Starting at the first line and ending at the last, output the data exactly.

[Supplied data — start]

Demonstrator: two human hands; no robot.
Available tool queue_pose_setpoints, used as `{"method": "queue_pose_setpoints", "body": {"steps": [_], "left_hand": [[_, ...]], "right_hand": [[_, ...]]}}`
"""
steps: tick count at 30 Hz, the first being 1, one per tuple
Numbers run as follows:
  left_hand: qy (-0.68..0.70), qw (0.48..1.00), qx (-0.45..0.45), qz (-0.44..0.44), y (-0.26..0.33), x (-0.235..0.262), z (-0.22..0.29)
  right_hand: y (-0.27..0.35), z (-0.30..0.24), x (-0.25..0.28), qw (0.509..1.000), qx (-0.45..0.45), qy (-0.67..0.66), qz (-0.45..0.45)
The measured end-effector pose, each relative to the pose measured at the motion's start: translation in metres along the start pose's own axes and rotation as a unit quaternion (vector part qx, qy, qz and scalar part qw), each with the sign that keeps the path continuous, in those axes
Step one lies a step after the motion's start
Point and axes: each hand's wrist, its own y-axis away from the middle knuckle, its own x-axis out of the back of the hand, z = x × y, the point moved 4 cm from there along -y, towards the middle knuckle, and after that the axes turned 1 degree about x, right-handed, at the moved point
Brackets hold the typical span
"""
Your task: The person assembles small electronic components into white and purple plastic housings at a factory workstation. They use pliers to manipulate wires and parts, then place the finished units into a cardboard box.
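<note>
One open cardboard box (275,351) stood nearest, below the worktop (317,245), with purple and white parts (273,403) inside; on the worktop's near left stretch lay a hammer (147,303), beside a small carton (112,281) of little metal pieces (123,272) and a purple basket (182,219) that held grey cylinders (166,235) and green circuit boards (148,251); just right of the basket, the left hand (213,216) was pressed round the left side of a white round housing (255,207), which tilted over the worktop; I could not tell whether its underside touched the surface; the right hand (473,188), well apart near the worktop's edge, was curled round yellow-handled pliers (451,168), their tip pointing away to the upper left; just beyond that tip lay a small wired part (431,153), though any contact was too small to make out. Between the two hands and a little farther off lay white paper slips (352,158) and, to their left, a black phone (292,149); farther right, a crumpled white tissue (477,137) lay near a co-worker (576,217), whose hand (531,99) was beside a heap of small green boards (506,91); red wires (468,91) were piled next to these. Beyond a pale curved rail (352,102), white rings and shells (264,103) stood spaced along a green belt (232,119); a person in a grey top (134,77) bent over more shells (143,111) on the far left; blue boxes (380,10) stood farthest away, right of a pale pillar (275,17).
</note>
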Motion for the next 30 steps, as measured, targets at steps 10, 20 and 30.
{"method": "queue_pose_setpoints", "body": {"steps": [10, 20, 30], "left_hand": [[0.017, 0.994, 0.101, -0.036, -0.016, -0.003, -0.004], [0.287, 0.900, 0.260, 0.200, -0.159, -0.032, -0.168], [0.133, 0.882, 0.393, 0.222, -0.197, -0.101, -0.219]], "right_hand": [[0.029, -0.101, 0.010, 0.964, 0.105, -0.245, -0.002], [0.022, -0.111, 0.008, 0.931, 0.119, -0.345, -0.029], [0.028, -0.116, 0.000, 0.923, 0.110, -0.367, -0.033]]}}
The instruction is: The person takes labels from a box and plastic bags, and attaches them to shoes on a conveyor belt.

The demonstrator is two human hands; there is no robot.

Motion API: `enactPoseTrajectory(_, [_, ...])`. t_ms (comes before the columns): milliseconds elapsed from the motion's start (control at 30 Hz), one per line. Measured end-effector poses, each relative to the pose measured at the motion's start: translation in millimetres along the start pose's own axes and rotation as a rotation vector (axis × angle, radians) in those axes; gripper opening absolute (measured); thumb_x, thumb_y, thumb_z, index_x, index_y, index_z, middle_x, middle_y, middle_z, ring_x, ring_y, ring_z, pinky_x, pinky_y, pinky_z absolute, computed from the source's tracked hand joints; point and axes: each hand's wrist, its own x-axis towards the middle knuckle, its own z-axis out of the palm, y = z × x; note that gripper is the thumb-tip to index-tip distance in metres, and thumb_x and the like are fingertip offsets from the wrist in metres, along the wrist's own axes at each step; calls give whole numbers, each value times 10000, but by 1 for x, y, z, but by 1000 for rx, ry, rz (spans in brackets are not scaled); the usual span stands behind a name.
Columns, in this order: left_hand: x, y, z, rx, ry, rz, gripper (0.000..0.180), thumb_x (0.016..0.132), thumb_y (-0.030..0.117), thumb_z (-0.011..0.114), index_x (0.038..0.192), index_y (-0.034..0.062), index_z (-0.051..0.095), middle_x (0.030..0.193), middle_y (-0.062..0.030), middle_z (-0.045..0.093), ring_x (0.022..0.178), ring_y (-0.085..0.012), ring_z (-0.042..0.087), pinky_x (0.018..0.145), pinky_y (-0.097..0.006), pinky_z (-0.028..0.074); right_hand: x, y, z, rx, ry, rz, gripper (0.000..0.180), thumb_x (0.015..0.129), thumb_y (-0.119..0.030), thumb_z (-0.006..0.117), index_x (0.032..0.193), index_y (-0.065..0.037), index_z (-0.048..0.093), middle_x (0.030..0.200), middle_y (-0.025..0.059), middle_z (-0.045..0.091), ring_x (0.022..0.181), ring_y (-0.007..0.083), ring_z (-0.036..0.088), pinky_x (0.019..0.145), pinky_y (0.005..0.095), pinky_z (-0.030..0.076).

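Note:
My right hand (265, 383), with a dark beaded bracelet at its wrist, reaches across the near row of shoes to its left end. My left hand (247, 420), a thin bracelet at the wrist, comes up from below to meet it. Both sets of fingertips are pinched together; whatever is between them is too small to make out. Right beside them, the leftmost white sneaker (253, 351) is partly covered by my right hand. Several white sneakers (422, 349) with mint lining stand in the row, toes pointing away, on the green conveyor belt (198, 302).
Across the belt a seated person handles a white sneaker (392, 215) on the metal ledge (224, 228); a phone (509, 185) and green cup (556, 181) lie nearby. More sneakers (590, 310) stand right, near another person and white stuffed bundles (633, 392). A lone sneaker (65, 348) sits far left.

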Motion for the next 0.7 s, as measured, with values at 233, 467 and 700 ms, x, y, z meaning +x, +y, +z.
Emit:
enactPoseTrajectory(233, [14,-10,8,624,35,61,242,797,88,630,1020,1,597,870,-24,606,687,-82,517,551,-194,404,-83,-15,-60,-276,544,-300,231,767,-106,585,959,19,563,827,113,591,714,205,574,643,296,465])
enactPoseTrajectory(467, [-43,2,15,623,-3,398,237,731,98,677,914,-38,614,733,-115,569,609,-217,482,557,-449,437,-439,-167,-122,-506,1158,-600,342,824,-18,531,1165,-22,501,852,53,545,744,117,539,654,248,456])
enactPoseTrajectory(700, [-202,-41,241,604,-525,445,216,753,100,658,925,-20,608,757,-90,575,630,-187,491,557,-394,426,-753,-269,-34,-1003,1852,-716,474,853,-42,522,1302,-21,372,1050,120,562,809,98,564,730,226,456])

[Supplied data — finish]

▶ [Solved exercise]:
Demonstrator: two human hands; no robot.
Available tool queue_pose_setpoints, used as `{"method": "queue_pose_setpoints", "body": {"steps": [_], "left_hand": [[_, ...]], "right_hand": [[_, ...]]}}`
"""
steps: tick count at 30 Hz, the first being 1, one per tuple
Numbers run as follows:
  left_hand: qy (-0.68..0.70), qw (0.48..1.00), qx (-0.45..0.45), qz (-0.44..0.44), y (-0.26..0.33), x (-0.235..0.262), z (-0.22..0.29)
  right_hand: y (-0.27..0.35), z (-0.30..0.24), x (-0.25..0.28), qw (0.509..1.000), qx (-0.45..0.45), qy (-0.67..0.66), qz (-0.45..0.45)
The measured end-effector pose, each relative to the pose measured at the motion's start: translation in metres along the start pose's own axes and rotation as a unit quaternion (vector part qx, qy, qz and scalar part qw), each with the sign that keeps the path continuous, in those axes
Step one lies a step after the motion's start
Point and axes: each hand's wrist, its own y-axis away from the middle knuckle, its own x-axis out of the back of the hand, z = x × y, the point moved 4 cm from there along -y, towards the middle knuckle, and after that the axes turned 1 degree about x, right-handed, at the moved point
Brackets hold the typical span
"""
Your task: The person assembles small electronic components into white and purple plastic housings at a factory workstation. They use pliers to manipulate wires and parts, then place the finished units into a cardboard box.
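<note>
One open cardboard box (275,351) stood nearest, below the worktop (317,245), with purple and white parts (273,403) inside; on the worktop's near left stretch lay a hammer (147,303), beside a small carton (112,281) of little metal pieces (123,272) and a purple basket (182,219) that held grey cylinders (166,235) and green circuit boards (148,251); just right of the basket, the left hand (213,216) was pressed round the left side of a white round housing (255,207), which tilted over the worktop; I could not tell whether its underside touched the surface; the right hand (473,188), well apart near the worktop's edge, was curled round yellow-handled pliers (451,168), their tip pointing away to the upper left; just beyond that tip lay a small wired part (431,153), though any contact was too small to make out. Between the two hands and a little farther off lay white paper slips (352,158) and, to their left, a black phone (292,149); farther right, a crumpled white tissue (477,137) lay near a co-worker (576,217), whose hand (531,99) was beside a heap of small green boards (506,91); red wires (468,91) were piled next to these. Beyond a pale curved rail (352,102), white rings and shells (264,103) stood spaced along a green belt (232,119); a person in a grey top (134,77) bent over more shells (143,111) on the far left; blue boxes (380,10) stood farthest away, right of a pale pillar (275,17).
</note>
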Motion for the next 30 steps, as measured, targets at steps 10, 20 and 30.
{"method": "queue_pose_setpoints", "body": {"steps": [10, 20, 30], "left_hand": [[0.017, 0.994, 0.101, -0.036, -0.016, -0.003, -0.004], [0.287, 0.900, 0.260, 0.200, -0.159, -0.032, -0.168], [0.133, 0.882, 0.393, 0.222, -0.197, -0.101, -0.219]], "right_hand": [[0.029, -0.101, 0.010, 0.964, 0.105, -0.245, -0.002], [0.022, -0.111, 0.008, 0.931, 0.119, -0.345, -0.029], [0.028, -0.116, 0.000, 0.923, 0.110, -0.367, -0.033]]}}
The instruction is: The person takes labels from a box and plastic bags, and attaches them to shoes on a conveyor belt.

The demonstrator is two human hands; there is no robot.

Motion API: `enactPoseTrajectory(_, [_, ...])`. t_ms (comes before the columns): milliseconds elapsed from the motion's start (control at 30 Hz), one per line. Measured end-effector poses, each relative to the pose measured at the motion's start: translation in millimetres along the start pose's own axes and rotation as a rotation vector (axis × angle, radians) in those axes; gripper opening absolute (measured); thumb_x, thumb_y, thumb_z, index_x, index_y, index_z, middle_x, middle_y, middle_z, ring_x, ring_y, ring_z, pinky_x, pinky_y, pinky_z absolute, computed from the source's tracked hand joints; point and axes: each hand's wrist, its own x-axis towards the middle knuckle, its own z-axis out of the palm, y = z × x; note that gripper is the thumb-tip to index-tip distance in metres, and thumb_x and the like are fingertip offsets from the wrist in metres, along the wrist's own axes at each step; calls give whole numbers, each value times 10000, but by 1 for x, y, z, but by 1000 for rx, ry, rz (spans in brackets are not scaled); the usual span stands behind a name.
Columns, in this order: left_hand: x, y, z, rx, ry, rz, gripper (0.000..0.180), thumb_x (0.016..0.132), thumb_y (-0.030..0.117), thumb_z (-0.011..0.114), index_x (0.038..0.192), index_y (-0.034..0.062), index_z (-0.051..0.095), middle_x (0.030..0.193), middle_y (-0.062..0.030), middle_z (-0.045..0.093), ring_x (0.022..0.178), ring_y (-0.085..0.012), ring_z (-0.042..0.087), pinky_x (0.018..0.145), pinky_y (-0.097..0.006), pinky_z (-0.028..0.074); right_hand: x, y, z, rx, ry, rz, gripper (0.000..0.180), thumb_x (0.015..0.129), thumb_y (-0.119..0.030), thumb_z (-0.006..0.117), index_x (0.032..0.193), index_y (-0.065..0.037), index_z (-0.048..0.093), middle_x (0.030..0.200), middle_y (-0.025..0.059), middle_z (-0.045..0.091), ring_x (0.022..0.181), ring_y (-0.007..0.083), ring_z (-0.036..0.088), pinky_x (0.019..0.145), pinky_y (0.005..0.095), pinky_z (-0.030..0.076).

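Note:
My right hand (265, 383), with a dark beaded bracelet at its wrist, reaches across the near row of shoes to its left end. My left hand (247, 420), a thin bracelet at the wrist, comes up from below to meet it. Both sets of fingertips are pinched together; whatever is between them is too small to make out. Right beside them, the leftmost white sneaker (253, 351) is partly covered by my right hand. Several white sneakers (422, 349) with mint lining stand in the row, toes pointing away, on the green conveyor belt (198, 302).
Across the belt a seated person handles a white sneaker (392, 215) on the metal ledge (224, 228); a phone (509, 185) and green cup (556, 181) lie nearby. More sneakers (590, 310) stand right, near another person and white stuffed bundles (633, 392). A lone sneaker (65, 348) sits far left.
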
Motion for the next 0.7 s, as measured, with values at 233, 467 and 700 ms, x, y, z meaning +x, +y, +z.
Emit:
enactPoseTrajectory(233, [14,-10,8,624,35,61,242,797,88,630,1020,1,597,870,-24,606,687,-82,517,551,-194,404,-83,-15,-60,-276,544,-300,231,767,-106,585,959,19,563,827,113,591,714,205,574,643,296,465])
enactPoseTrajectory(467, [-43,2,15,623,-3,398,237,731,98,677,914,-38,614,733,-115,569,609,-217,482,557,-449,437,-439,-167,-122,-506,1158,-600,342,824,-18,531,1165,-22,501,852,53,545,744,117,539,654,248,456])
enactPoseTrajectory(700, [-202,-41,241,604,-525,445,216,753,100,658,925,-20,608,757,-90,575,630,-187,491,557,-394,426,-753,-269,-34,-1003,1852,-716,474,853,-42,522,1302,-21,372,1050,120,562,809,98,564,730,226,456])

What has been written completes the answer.